Here is a general approach to understanding Simpson's Paradox algebraically for count data.
Suppose that we have survival data for an exposure and we create a 2x2 contingency table. To keep things simple we will have the same counts in each cell. We could relax this, but it would make the algebra quite messy.
\begin{array}{|c|c|c|c|}
\hline
& \text{Died} & \text{Survived} & \text{Death Rate} \\ \hline
\text{Exposed} & X & X & 0.5 \\ \hline
\text{Unexposed}& X & X & 0.5\\ \hline
\end{array}
In this case, the Death Rate is the same in both the Exposed and Unexposed groups.
Now, if we split the data, say into one group for females and another group for males, we obtain 2 tables, with the following counts:
Males:
\begin{array}{|c|c|c|c|}
\hline
& \text{Died} & \text{Survived} & \text{Death Rate} \\ \hline
\text{Exposed} & Xa & Xb & \frac{a}{a+b} \\ \hline
\text{Unexposed}& Xc & Xd & \frac{c}{c+d}\\ \hline
\end{array}
and for females:
\begin{array}{|c|c|c|c|}
\hline
& \text{Died} & \text{Survived} & \text{Death Rate} \\ \hline
\text{Exposed} & X(a-1) & X(b-1) & \frac{a-1}{a+b-2} \\ \hline
\text{Unexposed}& X(c-1) & X(d-1) & \frac{c-1}{c+d-2}\\ \hline
\end{array}
where $a,b,c,d \in [0,1]$ are the proportions of each cell in the aggregated data table that are male.

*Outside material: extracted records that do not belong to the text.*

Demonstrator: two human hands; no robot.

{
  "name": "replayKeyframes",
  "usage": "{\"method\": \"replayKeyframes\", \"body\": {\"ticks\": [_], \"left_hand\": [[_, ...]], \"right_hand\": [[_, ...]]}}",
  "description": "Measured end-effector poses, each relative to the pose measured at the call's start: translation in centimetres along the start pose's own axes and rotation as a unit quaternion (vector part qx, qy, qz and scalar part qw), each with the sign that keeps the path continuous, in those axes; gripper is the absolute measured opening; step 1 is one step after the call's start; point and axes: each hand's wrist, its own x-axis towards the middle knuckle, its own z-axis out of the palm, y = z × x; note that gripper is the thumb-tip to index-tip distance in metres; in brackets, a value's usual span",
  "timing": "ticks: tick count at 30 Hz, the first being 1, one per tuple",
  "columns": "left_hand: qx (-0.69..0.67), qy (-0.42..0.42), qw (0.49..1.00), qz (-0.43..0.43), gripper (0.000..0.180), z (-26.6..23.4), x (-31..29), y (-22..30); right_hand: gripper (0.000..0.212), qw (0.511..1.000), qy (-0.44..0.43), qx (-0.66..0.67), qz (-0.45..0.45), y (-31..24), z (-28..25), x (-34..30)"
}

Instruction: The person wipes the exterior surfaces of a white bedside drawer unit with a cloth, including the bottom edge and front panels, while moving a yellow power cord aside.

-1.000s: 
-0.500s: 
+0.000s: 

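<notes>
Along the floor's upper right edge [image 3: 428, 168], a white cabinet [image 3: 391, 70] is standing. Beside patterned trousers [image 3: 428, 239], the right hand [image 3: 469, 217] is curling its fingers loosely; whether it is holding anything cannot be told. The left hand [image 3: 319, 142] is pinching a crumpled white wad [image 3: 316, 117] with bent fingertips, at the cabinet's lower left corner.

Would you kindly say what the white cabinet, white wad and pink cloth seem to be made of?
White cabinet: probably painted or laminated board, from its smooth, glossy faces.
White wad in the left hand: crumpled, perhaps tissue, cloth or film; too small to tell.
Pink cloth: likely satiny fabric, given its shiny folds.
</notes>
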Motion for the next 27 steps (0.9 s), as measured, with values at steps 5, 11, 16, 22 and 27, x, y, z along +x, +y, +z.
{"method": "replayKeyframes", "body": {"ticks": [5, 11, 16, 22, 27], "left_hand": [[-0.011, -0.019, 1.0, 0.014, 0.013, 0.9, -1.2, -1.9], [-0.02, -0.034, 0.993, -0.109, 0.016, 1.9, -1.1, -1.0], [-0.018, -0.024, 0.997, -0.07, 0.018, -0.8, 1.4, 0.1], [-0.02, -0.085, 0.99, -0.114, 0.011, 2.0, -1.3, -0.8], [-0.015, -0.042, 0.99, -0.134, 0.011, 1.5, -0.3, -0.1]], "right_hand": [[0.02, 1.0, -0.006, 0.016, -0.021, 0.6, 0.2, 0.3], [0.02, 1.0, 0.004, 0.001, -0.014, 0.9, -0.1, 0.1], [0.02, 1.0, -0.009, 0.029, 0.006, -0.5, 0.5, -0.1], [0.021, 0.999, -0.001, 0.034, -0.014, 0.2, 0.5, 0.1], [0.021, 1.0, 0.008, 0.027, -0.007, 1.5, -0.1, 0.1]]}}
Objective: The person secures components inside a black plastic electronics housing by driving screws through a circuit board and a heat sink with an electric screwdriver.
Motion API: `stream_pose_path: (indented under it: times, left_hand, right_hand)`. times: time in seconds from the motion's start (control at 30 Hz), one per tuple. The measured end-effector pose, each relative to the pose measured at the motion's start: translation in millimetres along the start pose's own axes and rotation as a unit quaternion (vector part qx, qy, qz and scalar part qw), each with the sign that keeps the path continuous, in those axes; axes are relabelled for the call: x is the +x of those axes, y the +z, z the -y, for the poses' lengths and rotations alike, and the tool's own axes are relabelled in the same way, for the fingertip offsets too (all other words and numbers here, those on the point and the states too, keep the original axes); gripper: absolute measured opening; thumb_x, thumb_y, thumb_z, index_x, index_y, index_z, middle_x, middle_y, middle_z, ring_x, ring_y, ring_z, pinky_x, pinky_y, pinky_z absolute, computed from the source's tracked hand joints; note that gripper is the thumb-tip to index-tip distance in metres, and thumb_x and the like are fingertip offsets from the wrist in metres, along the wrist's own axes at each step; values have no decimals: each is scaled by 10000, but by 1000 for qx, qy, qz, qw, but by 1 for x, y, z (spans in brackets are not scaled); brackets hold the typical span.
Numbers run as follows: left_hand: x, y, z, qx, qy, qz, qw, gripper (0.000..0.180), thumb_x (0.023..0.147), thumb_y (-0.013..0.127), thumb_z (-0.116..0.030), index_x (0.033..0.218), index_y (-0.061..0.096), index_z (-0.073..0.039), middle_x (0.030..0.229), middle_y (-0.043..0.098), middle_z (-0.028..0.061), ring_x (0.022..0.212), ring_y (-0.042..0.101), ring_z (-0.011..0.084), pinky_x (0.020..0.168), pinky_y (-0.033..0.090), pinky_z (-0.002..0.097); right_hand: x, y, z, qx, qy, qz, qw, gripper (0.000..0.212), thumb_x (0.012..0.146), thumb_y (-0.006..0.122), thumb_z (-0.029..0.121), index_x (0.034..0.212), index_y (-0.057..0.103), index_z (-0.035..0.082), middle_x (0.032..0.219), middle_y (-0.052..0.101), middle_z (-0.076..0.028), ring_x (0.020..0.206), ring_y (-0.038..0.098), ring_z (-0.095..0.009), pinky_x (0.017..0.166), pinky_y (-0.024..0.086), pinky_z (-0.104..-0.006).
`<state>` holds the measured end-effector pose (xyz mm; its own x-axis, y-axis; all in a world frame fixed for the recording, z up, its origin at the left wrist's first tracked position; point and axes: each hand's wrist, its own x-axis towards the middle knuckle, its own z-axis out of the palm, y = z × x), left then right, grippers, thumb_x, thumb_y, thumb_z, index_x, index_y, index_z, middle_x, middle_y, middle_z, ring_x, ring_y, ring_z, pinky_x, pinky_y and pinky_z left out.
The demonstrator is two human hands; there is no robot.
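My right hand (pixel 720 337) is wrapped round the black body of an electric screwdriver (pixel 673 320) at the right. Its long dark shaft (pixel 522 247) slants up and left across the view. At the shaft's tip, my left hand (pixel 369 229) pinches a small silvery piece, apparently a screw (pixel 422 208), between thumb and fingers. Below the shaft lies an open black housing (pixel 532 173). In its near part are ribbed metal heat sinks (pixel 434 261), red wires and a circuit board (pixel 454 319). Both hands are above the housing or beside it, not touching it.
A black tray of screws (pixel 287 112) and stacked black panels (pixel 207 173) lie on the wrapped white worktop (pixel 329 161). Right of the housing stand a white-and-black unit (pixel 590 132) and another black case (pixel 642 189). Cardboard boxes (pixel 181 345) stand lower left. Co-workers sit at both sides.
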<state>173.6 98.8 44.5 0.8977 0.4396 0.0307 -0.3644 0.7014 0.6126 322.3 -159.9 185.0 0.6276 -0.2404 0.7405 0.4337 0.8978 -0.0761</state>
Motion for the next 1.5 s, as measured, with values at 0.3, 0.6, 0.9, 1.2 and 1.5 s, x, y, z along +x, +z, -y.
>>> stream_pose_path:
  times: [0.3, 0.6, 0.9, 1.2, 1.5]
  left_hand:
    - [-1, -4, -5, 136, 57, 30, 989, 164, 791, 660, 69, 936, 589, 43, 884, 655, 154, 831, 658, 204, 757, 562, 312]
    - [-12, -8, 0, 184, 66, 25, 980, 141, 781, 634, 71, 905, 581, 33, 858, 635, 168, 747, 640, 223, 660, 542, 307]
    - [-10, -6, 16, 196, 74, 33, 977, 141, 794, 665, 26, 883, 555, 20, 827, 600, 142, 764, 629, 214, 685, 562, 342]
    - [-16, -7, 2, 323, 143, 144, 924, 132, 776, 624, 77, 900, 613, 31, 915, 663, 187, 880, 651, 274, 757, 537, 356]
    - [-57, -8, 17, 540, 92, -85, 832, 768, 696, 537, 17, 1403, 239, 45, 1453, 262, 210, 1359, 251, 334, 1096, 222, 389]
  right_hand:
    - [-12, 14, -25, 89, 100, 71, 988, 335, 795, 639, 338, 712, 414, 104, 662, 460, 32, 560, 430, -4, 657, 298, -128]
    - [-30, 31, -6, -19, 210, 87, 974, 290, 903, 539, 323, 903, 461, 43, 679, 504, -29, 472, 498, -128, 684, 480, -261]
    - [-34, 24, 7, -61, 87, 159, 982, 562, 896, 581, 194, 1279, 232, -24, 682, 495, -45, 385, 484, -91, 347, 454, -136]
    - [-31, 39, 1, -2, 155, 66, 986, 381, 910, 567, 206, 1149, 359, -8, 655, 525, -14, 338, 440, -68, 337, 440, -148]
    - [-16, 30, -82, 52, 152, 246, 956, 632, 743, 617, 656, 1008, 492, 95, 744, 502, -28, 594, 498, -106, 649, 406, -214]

Simpson's Paradox will occur when the death rates for exposed males is greater than the death rate for unexposed males AND the death rate for exposed females is greater than the death rate for unexposed females. Alternatively, it will also occur when the death rates for exposed males is less than the death rate for unexposed males AND the death rate for exposed females is less than the death rate for unexposed females.
That is, when
$$\left(\frac{a}{a+b} < \frac{c}{c+d}\right) \text{ and } \left(\frac{a-1}{a+b-2} < \frac{c-1}{c+d-2}\right)$$
$$ \text{Or }$$
$$\left(\frac{a}{a+b} > \frac{c}{c+d}\right) \text{ and } \left(\frac{a-1}{a+b-2} > \frac{c-1}{c+d-2}\right)$$
As a concrete example, let $X=100$, and $a=0.5, b=0.8, c=0.9$. Then we will have Simpson's paradox when:
$$\left(\frac{0.5}{0.8+0.9} < \frac{0.9}{0.9+d}\right) \text{ and } \left(\frac{0.5-1}{0.5+0.8-2} < \frac{0.9-1}{0.9+d-2}\right)$$
$$ (-9 < d < 1.44) \text{ and } (0.96 < d < 1.1) $$
From which we conclude that d must lie in $(0.96,1]$
The 2nd set of inequalities gives:
$$\left(\frac{0.5}{0.8+0.9} > \frac{0.9}{0.9+d}\right) \text{ and } \left(\frac{0.5-1}{0.5+0.8-2} > \frac{0.9-1}{0.9+d-2}\right)$$
$$ (d < -0.9 \text{ or } d>1.44) \text{ and } (0.96 < d \text{ or } d > 1.44) $$
which has no solution for $d \in [0,1]$
So for the three values that we chose for $a,b,$ and $c$, to invoke Simpson's paradox, $d$ must be greater than 0.96. In the case where the value was $0.99$ then we would obtain a Death Rate for Males of
$$ 0.5/ (0.5+0.8) = 38 \text{% in the exposed group} $$
$$ 0.9/ (0.9+0.99) = 48 \text{% in the unexposed group} $$
and for Females:
$$ (0.5-1)/ (0.5+0.8-2) = 71 \text{% in the exposed group} $$
$$ (0.9-1)/ (0.9+0.99-2) = 91 \text{% in the unexposed group} $$
So, males have a higher death rate in the unexposed group than in the exposed group, and females also have a higher death rate in the unexposed group than the exposed group, yet the death rates in the aggregated data are the same for exposed and unexposed.